> **EXERCISE GOAL**
Skip the pictures, please, and write out exactly the lines from the opening of the data through the line containing "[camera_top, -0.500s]".

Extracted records

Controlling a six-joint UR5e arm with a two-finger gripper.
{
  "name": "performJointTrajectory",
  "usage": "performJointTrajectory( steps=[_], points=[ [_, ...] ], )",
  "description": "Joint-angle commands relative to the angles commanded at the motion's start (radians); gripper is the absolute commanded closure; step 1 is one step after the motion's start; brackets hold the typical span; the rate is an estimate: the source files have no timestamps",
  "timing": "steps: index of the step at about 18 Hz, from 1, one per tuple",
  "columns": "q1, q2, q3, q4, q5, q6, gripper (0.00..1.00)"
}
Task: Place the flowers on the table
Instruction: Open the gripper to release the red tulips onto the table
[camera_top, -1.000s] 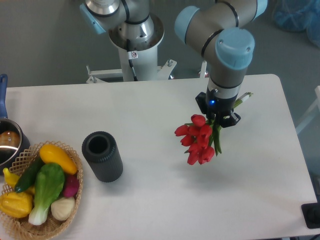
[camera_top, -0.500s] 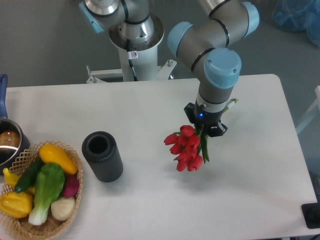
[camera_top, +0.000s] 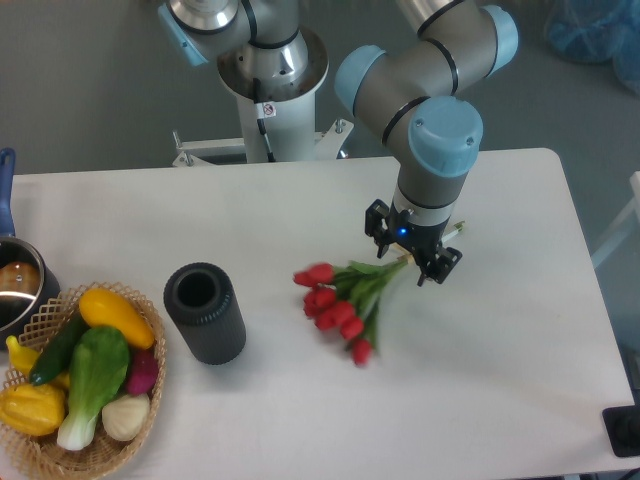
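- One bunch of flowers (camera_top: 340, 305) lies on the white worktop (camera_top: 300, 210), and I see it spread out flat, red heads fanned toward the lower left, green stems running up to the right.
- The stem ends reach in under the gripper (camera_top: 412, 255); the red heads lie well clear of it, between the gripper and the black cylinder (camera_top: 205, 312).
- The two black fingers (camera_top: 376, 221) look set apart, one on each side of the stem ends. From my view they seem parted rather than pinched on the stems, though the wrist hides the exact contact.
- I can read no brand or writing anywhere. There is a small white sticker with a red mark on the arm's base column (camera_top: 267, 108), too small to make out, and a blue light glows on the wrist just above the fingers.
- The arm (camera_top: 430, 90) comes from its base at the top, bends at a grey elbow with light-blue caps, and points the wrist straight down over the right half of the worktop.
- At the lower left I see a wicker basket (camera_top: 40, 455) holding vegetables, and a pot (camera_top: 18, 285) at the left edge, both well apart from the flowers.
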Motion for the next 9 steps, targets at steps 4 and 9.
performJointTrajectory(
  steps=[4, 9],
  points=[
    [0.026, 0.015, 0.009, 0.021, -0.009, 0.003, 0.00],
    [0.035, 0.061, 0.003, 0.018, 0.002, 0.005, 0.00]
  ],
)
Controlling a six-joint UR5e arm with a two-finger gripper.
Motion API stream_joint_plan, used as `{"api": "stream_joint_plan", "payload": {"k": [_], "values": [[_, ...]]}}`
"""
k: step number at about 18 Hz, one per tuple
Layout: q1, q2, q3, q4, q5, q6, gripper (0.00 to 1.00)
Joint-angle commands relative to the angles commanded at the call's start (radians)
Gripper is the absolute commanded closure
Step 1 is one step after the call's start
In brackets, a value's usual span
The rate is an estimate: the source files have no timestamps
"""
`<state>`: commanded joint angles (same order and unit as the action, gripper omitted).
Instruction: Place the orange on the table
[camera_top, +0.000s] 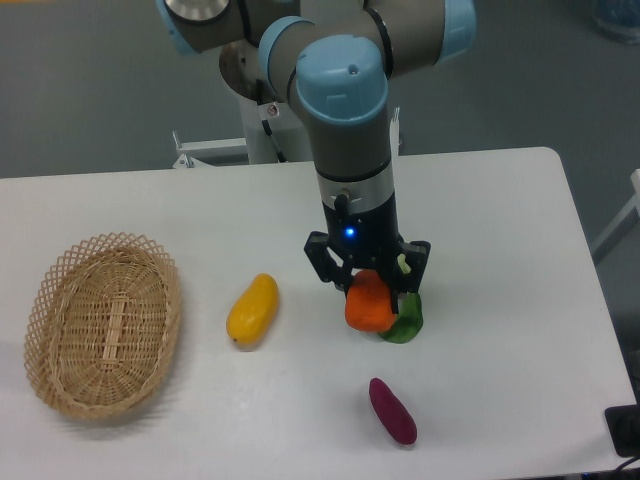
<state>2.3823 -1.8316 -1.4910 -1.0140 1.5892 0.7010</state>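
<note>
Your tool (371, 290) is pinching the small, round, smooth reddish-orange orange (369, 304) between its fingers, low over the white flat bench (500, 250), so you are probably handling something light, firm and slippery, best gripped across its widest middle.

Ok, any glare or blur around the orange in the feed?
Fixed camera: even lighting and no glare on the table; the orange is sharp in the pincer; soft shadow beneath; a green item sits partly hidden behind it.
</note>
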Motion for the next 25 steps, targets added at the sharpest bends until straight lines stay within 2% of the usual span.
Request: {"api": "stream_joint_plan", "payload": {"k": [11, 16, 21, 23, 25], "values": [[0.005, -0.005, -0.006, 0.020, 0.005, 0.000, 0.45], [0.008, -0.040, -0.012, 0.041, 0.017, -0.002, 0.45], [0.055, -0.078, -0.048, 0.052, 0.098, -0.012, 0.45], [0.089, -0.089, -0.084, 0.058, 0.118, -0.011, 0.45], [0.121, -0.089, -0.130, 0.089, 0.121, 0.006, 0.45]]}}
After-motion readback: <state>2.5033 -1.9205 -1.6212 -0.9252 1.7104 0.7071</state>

> **RESULT OF THE EXERCISE**
Controlling a six-joint UR5e arm with a two-finger gripper.
{
  "name": "performJointTrajectory",
  "usage": "performJointTrajectory( steps=[_], points=[ [_, ...] ], )",
  "description": "Joint-angle commands relative to the angles commanded at the motion's start (radians); gripper is the absolute commanded closure; step 1 is one step after the motion's start; brackets hold the typical span; the rate is an estimate: the source files have no timestamps",
  "timing": "steps: index of the step at about 18 Hz, from 1, one per tuple",
  "columns": "q1, q2, q3, q4, q5, q6, gripper (0.00..1.00)"
}
Task: Place the flowers on the table
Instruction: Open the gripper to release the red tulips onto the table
[camera_top, -1.000s] 
[camera_top, -0.500s] 

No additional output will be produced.